You don't get more loony fringe than Tammi - who may or may not have been a neo-Nazi, communist, fireman, KGB spy, wife beater, entrepreneur and captain in the Red Army. And if that isn't an interesting enough life, now he most definitely is the leader of the tiny Finnish Islamic Party. The FIP aren't solely white converts, but they do seem to make up the majority of the party. The Finnish Muslims I know from more traditional immigrant backgrounds seem to treat them with polite scepticism at best.

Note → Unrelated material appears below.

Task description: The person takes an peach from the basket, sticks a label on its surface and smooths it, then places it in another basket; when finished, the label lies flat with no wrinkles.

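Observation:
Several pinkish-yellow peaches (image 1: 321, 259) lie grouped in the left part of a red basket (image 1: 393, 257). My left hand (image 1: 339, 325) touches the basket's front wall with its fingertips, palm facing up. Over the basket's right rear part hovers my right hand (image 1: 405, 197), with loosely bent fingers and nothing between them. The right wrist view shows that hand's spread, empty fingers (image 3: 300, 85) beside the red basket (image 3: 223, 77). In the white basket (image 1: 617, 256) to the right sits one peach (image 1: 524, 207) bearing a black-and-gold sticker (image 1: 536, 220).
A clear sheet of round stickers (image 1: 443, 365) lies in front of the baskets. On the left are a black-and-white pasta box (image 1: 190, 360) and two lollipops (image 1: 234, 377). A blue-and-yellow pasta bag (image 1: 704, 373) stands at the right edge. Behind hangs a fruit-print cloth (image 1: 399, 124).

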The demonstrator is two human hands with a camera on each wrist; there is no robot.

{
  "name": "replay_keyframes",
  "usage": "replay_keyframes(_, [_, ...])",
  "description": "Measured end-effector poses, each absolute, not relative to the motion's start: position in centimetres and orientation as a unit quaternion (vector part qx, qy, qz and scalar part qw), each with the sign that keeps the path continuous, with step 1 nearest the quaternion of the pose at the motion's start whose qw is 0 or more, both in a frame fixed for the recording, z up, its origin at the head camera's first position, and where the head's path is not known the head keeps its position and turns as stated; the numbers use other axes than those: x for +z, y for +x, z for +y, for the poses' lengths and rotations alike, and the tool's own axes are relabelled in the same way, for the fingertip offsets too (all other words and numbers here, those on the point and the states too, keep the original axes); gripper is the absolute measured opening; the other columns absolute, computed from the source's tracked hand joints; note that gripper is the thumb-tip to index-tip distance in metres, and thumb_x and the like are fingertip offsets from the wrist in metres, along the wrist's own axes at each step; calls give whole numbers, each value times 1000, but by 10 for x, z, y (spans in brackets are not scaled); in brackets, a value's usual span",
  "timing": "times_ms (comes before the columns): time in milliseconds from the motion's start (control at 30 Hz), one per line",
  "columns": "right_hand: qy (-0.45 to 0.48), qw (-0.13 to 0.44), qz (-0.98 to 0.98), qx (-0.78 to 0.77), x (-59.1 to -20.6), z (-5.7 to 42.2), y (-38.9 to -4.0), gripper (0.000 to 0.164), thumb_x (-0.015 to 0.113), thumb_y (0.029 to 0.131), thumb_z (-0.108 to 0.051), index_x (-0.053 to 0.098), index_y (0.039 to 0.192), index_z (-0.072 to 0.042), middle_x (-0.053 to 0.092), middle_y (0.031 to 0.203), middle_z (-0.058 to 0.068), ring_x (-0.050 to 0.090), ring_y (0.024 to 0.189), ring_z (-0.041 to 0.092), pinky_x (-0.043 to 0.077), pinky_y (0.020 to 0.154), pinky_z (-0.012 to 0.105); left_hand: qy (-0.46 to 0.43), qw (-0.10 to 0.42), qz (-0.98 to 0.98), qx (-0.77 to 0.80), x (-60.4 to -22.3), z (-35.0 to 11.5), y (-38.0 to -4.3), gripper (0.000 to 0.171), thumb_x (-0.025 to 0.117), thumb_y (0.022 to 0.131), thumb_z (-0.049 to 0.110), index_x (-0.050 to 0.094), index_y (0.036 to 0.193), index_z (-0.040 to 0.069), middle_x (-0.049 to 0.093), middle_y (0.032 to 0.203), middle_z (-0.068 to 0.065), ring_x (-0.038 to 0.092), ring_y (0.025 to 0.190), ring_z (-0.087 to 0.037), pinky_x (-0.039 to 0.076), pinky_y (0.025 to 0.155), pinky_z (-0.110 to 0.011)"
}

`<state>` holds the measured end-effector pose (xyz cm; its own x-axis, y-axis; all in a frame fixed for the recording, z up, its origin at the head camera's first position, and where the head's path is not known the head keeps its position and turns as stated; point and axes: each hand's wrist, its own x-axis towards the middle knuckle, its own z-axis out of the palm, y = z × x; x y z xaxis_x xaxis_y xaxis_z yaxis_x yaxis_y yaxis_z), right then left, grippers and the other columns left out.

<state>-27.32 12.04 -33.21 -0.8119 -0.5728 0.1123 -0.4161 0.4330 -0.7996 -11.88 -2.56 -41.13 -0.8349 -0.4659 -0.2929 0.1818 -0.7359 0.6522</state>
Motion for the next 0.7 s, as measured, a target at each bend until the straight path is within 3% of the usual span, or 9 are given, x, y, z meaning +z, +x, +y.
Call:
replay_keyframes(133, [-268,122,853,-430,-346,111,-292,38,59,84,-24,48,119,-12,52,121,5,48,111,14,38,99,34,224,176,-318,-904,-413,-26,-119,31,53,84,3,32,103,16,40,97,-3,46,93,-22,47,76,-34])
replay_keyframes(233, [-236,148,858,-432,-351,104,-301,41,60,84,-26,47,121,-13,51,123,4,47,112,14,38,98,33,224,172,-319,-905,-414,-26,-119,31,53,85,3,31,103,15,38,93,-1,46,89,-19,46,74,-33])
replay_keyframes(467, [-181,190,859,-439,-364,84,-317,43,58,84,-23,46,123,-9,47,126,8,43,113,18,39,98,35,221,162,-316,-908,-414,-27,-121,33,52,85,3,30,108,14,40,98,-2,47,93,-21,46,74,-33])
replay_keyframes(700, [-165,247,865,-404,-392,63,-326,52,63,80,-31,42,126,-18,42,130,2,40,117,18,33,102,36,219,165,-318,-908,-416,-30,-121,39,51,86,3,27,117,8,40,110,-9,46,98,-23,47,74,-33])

Tammi along with some other FIP guys were protesting today outside of the Helsingin Sanomat offices in Helsinki - but it wasn't their protest. Oh no. They were there with the "Nashi", the Russian, pro-Putin and sort of ultranationalist youth outfit - more famous for chasing and harrassing ambassadors in Moscow from countries they don't like, such Estonia and the UK. Now the Nashi don't really seem to be mad at Finland, their fire is directed at Estonia, but for reasons you need to read the news story to see if you can work out (because I'm not sure if I fully do), it was more convenient to protest here.

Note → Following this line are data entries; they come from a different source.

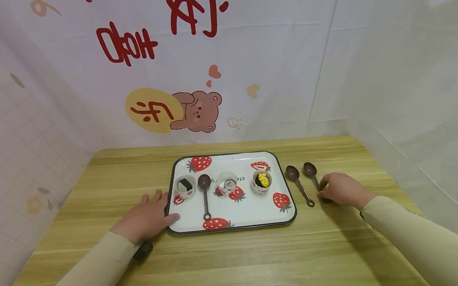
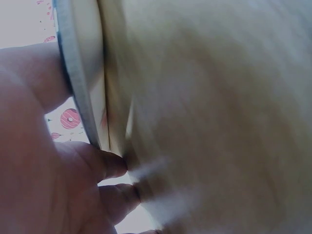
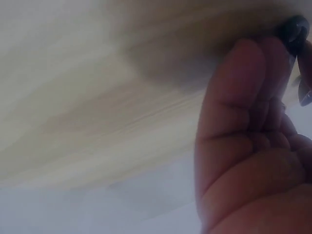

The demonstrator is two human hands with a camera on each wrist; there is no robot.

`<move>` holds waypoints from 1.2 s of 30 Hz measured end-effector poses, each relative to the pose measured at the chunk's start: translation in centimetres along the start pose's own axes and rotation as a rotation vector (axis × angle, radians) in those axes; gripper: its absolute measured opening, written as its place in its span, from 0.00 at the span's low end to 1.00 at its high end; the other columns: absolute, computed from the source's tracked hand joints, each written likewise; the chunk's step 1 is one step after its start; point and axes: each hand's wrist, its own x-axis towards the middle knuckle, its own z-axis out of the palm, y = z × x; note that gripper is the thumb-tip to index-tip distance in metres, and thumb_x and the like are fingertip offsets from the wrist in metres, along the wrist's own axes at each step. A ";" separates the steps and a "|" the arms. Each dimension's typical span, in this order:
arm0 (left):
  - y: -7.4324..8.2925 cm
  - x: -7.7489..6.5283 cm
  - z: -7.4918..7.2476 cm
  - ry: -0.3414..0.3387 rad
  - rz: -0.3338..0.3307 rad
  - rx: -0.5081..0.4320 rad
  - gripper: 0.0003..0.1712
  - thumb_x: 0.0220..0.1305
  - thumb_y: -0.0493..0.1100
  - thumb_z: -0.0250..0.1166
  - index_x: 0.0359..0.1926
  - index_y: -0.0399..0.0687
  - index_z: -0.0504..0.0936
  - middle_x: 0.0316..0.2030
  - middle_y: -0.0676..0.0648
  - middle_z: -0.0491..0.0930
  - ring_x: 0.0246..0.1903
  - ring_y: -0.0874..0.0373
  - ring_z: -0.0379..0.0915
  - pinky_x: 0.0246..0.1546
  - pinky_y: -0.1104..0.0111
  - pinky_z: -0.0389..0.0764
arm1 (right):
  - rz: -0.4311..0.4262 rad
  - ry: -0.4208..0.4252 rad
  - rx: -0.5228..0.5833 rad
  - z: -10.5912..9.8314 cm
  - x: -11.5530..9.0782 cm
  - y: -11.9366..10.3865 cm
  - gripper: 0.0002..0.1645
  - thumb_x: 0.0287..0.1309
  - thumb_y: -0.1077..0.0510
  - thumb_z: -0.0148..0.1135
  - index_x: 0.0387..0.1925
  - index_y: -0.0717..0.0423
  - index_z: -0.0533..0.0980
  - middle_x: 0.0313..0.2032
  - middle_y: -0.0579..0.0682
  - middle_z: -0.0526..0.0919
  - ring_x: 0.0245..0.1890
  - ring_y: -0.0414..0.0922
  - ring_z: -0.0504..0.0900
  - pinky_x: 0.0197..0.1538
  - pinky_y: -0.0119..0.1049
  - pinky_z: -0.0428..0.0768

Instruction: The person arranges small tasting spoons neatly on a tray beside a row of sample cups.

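Observation:
At the right of the table, my right hand (image 1: 342,189) pinches the handle end of a brown spoon (image 1: 310,169), whose bowl points away; the ring end shows dark at the fingertips in the right wrist view. A second brown spoon (image 1: 299,184) lies just left of it. My left hand (image 1: 145,216) rests at the left edge of the white strawberry tray (image 1: 243,214), thumb over the rim and fingers outside it. On the tray, a third brown spoon (image 1: 206,199) lies between a left cup (image 1: 186,193) and a middle cup (image 1: 227,187). A right cup (image 1: 262,189) stands farther along.
A black-and-white sushi piece (image 1: 184,185) sits in the left cup, and a yellow-topped dark piece (image 1: 262,180) in the right one. The wooden table (image 1: 231,265) meets a printed cloth (image 1: 270,57) behind, with cloth at both sides.

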 end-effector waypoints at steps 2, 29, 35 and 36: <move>0.0 0.0 0.0 0.000 0.002 0.003 0.56 0.72 0.72 0.57 0.80 0.32 0.58 0.80 0.26 0.51 0.76 0.17 0.44 0.72 0.30 0.61 | 0.008 -0.018 0.031 0.0 0.1 0.1 0.13 0.64 0.53 0.71 0.38 0.61 0.83 0.31 0.50 0.86 0.31 0.46 0.78 0.40 0.44 0.79; -0.1 0.0 0.0 0.003 0.013 0.008 0.57 0.72 0.73 0.57 0.80 0.31 0.58 0.80 0.25 0.53 0.76 0.17 0.45 0.71 0.30 0.62 | 0.159 -0.157 0.328 -0.3 0.2 -0.1 0.09 0.67 0.60 0.68 0.38 0.61 0.75 0.21 0.49 0.80 0.22 0.42 0.79 0.28 0.37 0.84; -0.1 0.0 0.0 0.000 0.014 0.008 0.57 0.72 0.73 0.57 0.80 0.31 0.58 0.79 0.25 0.53 0.76 0.16 0.45 0.71 0.30 0.62 | 0.147 -0.139 0.325 0.0 0.2 0.0 0.09 0.67 0.60 0.69 0.38 0.61 0.76 0.20 0.48 0.79 0.21 0.41 0.79 0.27 0.37 0.83; -0.1 0.0 0.0 -0.001 0.013 0.009 0.56 0.72 0.72 0.57 0.80 0.31 0.58 0.80 0.25 0.53 0.76 0.16 0.45 0.72 0.30 0.62 | 0.149 -0.137 0.327 0.0 0.2 0.0 0.09 0.67 0.60 0.69 0.38 0.61 0.76 0.20 0.48 0.79 0.21 0.41 0.79 0.27 0.37 0.83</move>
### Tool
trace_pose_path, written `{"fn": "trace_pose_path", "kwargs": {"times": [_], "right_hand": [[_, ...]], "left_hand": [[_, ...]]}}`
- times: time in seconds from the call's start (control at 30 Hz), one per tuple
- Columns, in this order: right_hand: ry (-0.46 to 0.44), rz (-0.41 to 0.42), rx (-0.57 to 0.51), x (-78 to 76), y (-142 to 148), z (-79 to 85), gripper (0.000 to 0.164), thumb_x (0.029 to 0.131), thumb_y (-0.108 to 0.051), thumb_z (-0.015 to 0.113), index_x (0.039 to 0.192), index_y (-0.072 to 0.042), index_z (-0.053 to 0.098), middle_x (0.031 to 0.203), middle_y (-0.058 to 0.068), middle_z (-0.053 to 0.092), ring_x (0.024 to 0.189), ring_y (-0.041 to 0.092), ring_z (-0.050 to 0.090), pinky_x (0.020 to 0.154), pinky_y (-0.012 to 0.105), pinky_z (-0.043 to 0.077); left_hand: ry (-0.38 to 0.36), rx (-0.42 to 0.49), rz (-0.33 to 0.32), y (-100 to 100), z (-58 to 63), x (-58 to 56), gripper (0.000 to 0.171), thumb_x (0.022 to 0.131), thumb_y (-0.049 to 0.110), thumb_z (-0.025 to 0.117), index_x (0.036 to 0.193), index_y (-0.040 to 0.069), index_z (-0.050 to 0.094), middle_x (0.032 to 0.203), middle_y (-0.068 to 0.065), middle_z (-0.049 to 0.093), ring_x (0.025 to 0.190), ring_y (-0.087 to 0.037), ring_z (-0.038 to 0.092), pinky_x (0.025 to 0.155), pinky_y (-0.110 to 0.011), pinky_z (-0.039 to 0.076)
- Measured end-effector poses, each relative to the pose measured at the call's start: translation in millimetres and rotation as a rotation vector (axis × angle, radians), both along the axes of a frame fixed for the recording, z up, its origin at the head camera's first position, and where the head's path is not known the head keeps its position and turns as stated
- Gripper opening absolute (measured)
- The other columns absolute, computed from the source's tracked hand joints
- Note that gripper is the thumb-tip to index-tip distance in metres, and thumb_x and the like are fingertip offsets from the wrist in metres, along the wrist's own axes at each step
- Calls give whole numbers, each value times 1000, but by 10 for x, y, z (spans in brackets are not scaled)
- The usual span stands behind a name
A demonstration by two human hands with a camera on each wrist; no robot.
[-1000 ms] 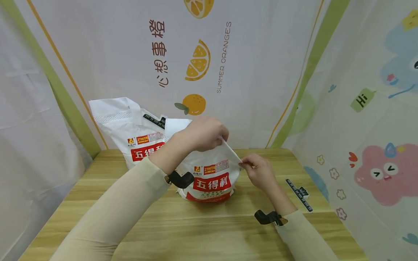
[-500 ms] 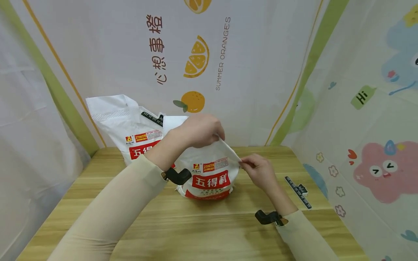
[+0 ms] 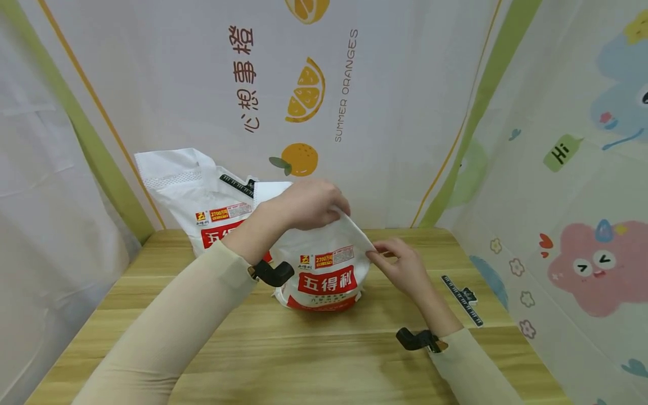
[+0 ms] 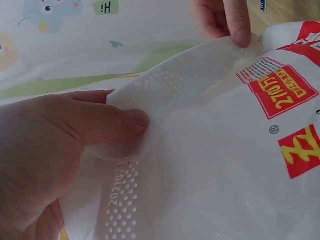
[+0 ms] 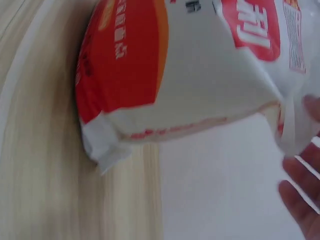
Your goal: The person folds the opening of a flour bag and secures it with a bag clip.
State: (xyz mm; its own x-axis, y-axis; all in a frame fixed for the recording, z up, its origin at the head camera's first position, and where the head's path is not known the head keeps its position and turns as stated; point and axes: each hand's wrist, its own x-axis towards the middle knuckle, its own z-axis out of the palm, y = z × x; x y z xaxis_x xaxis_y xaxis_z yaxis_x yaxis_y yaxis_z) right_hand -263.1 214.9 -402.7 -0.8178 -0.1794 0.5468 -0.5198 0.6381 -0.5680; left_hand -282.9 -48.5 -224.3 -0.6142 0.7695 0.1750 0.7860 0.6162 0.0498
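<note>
A white flour bag point(image 3: 329, 281) with red panels stands upright on the table. My left hand point(image 3: 316, 205) pinches its top edge; in the left wrist view the thumb point(image 4: 120, 125) lies on the white plastic, beside a dotted strip with printed digits. At the bag's right edge is my right hand point(image 3: 400, 264), with the bag's corner between thumb and fingers. The right wrist view shows the fingers point(image 5: 300, 200) somewhat spread beneath that corner. The bag's top slopes down from the left hand to the right one. Part of it is hidden behind the left hand and forearm.
Behind and to the left stands a second, similar flour bag point(image 3: 174, 194), with a black-and-white bag clip point(image 3: 236, 184) near its top. Another such clip point(image 3: 463, 301) lies on the wooden table point(image 3: 304, 360) at the right. Printed curtains point(image 3: 405, 112) hang around the table.
My right hand's fingers have spread a little at the bag's corner. The left hand keeps its hold on the top edge. The view has tilted slightly.
</note>
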Motion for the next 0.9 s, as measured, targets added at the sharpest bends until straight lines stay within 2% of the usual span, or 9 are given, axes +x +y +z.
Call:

The jist of it seems to be that those who criticise the Soviet Union are really just criticising the Russia of today, and they are doing this because they are fascists. All the breakaway states from the USSR - like Estonia - are full of Russia-hating fascists. It's a rather silly argument, but then the Nashi are a populist youth movement so perhaps expecting much more would also be silly. But anything to do with Russia can bring the 'interesting characters' out of the woodwork in Finland - Johan Bäckman being one such. He appears to think that the anti-Russian sentiments prevalent in the Baltics are being imported to Finland. This strikes me as odd as you really don't have to dig very far to find Finnish anti-Russian sentiments. Why they would need to be imported from Estonia escapes me. Bäckman is a member (founder member I think) of the Finnish antifascist committee that seems to be more interested in criticising the Baltic "apartheid regimes" and supporting Russia than the more normal sort of Antifa activities like rucking with skinheads. All very odd.

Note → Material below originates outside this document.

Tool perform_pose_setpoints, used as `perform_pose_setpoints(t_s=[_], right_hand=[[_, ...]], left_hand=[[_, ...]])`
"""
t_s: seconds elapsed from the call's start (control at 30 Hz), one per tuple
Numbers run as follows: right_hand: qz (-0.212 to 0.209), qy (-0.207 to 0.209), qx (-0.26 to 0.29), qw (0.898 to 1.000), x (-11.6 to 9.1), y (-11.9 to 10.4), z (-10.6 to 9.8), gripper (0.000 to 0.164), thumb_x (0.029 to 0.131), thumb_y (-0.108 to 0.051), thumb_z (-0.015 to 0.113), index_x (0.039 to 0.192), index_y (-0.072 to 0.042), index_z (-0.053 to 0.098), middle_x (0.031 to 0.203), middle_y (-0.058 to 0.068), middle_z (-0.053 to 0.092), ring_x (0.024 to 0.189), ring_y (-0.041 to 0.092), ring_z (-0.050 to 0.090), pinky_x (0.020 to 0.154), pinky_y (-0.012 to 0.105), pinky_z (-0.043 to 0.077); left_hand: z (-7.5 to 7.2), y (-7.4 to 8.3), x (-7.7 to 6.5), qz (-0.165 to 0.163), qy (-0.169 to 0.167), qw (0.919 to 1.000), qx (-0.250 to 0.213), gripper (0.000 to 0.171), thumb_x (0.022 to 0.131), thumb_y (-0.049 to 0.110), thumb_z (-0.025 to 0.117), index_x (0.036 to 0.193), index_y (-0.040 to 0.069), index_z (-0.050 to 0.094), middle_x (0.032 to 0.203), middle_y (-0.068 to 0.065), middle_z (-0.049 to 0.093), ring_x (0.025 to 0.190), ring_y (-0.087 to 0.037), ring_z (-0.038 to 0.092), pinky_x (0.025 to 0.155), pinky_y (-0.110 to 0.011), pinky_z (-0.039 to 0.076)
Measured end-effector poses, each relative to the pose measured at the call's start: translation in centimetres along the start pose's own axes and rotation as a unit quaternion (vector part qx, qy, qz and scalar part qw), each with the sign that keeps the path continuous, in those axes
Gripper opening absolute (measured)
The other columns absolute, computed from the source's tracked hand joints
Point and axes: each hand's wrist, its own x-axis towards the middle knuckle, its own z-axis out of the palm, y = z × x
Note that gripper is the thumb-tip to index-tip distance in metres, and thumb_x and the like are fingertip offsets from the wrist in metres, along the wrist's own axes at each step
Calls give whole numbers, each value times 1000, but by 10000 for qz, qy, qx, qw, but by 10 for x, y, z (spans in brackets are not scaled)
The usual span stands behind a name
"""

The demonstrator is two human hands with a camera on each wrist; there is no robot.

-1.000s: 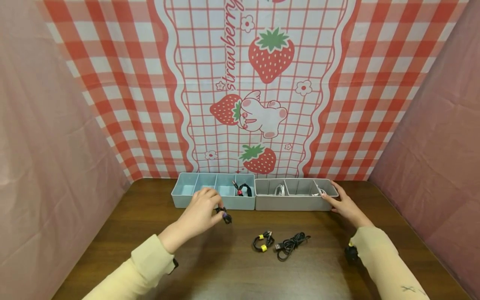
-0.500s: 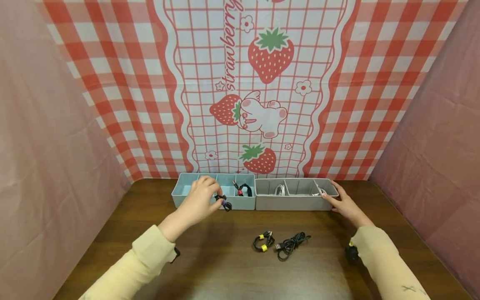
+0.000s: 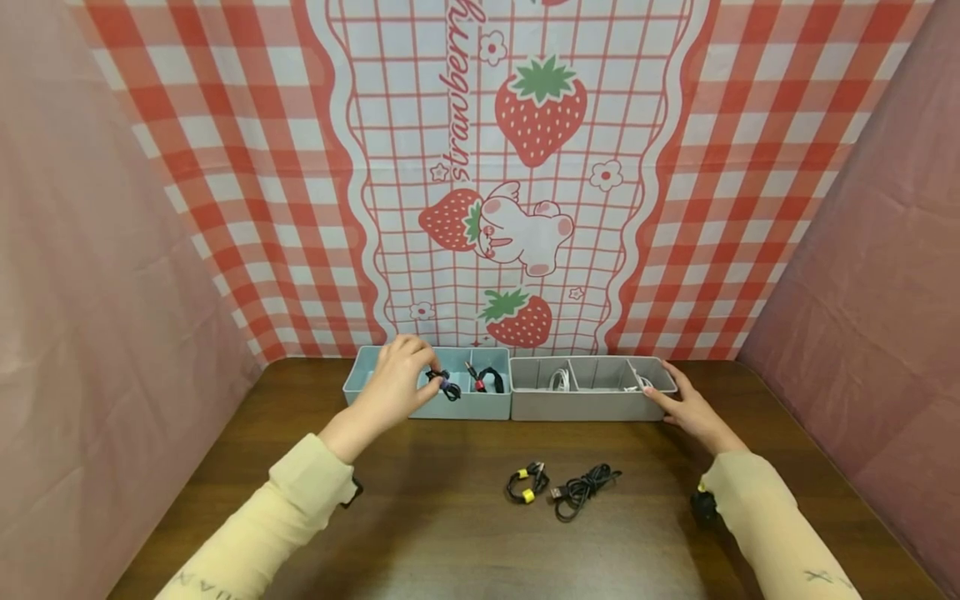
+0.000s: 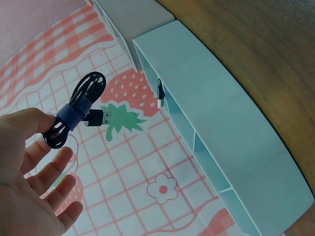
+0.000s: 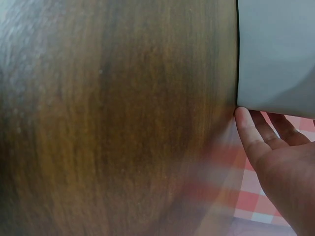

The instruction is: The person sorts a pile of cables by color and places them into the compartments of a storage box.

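Note:
My left hand (image 3: 397, 377) pinches a coiled black USB cable (image 3: 448, 387) between thumb and fingertips, over the light blue divided box (image 3: 468, 407). A dark blue-purple tie binds the coil, and its USB plug sticks out in the left wrist view, where the other fingers (image 4: 51, 179) are spread loosely. Another black cable (image 3: 491, 380) with a red tie lies in the box's right compartment. My right hand (image 3: 693, 412) rests against the right end of the grey divided box (image 3: 585, 407), thumb at the front rim. In the right wrist view its fairly straight fingers (image 5: 253, 135) touch the end wall.
On the brown table (image 3: 450, 533) lie a black cable with yellow ties (image 3: 527, 495) and a coiled black USB cable (image 3: 581, 493). White cables (image 3: 559, 381) sit in the grey box. A checked strawberry cloth (image 3: 480, 250) hangs directly behind both boxes.
My left hand has moved away from me and up with the coiled cable, from in front of the blue box to over it. The right hand stays put.

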Motion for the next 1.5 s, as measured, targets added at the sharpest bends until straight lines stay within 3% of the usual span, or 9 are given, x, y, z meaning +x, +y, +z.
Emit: perform_pose_setpoints(t_s=[0.37, 1.1, 1.5], right_hand=[[66, -2, -28, 10000, 2, 3, 0, 84, 96, -44, 49, 152, -17, -7, 149, 34, 5, 126, 49, 34, 97, 58, 40], [94, 69, -109, 9999, 3, 3, 0, 86, 95, -46, 50, 152, -16, -7, 149, 35, 7, 126, 49, 35, 95, 58, 41], [107, 4, -29, 9999, 4, 4, 0, 85, 95, -45, 50, 152, -17, -7, 149, 35, 5, 126, 50, 35, 96, 58, 40]], left_hand=[[5, -10, 9, 35, 183, 9998, 7, 9, 83, 17, 72, 85, 12, 65, 100, -6, 61, 106, -29, 48, 89, -49, 37], [24, -28, 22, -268, 259, 9993, -3, 10, 84, 17, 71, 88, 10, 66, 103, -8, 61, 112, -30, 47, 102, -51, 31], [41, -41, 23, -453, 220, 9986, 149, 12, 83, 19, 72, 89, 11, 66, 103, -8, 62, 110, -30, 48, 91, -48, 36]])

What Tammi is doing there is anyone guess (beyond the stated protesting for better recognition of Muslims in Estonia - if I was an Estonian Muslim [or should the be the Estonian Muslim], I'd be running in the opposite direction from Tammi's 'support'). I suppose he couldn't get much more weird in the eyes of the Finnish public. But for a man who has praised bin Laden, turning up at a Nashi protest, an organisation that lionises Putin - the destroyer of Grozny, is strange to say the least.

Thursday, February 12, 2009

Anastasia Baburova - anti-fascist hero

I occasionally find the obituaries in the Economist quite affecting, often when not expecting it. This week's, for Anastasia Baburova, was once such. Baburova, a young brave investigative journalist, was gunned down last month in broad daylight in central Moscow whilst walking with Stanislav Markelov, a human rights lawyer. She tried to tackle the assasin of Markelov, who simply killed her as well. No one in government has even expressed their condolences. Human rights lawyers who defend Chechen rape victims, and reporters who report their stories, clearly aren't worth much sympathy to the powers that be in the Kremlin.

It is a fine obituary for a brave young woman:
In Turgenev’s poem “The Threshold”, a young woman stands before a door. A voice asks whether she is prepared to endure cold, hunger, mockery, prison and death, all of which await her on the other side. She says “Yes” to everything, and steps over. “A fool,” cries a voice from behind her. “A saint,” suggests another.
She deserves such fine words, but 25 years is far too early to hear them.